*** Begin section ***

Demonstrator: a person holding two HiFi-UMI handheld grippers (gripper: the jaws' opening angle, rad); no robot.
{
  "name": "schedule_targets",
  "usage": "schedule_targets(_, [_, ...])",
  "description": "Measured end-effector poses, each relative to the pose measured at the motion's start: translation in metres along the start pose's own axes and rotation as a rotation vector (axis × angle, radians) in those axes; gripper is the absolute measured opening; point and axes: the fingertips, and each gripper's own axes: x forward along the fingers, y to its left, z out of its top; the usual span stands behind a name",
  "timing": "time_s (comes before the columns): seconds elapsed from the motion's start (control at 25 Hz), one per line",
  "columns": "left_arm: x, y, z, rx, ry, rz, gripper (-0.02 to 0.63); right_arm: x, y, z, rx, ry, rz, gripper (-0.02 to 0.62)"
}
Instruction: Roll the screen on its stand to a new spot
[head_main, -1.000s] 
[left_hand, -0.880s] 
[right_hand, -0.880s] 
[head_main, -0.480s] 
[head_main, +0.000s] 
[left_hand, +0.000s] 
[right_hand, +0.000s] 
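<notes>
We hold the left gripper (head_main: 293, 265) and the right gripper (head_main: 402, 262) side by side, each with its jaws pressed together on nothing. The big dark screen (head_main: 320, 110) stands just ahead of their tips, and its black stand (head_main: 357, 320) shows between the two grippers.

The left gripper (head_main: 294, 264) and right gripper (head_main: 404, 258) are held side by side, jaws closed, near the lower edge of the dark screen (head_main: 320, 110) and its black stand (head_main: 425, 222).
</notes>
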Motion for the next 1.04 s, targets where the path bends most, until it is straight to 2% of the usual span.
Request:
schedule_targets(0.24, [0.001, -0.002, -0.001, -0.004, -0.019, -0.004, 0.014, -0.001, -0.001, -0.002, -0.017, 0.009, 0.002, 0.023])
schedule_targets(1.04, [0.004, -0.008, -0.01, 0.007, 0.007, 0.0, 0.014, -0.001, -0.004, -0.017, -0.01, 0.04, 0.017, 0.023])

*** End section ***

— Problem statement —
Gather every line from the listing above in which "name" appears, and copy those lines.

— Solution for this exercise —
  "name": "schedule_targets",
  "description": "Measured end-effector poses, each relative to the pose measured at the motion's start: translation in metres along the start pose's own axes and rotation as a rotation vector (axis × angle, radians) in those axes; gripper is the absolute measured opening; point and axes: the fingertips, and each gripper's own axes: x forward along the fingers, y to its left, z out of its top; the usual span stands behind a name",

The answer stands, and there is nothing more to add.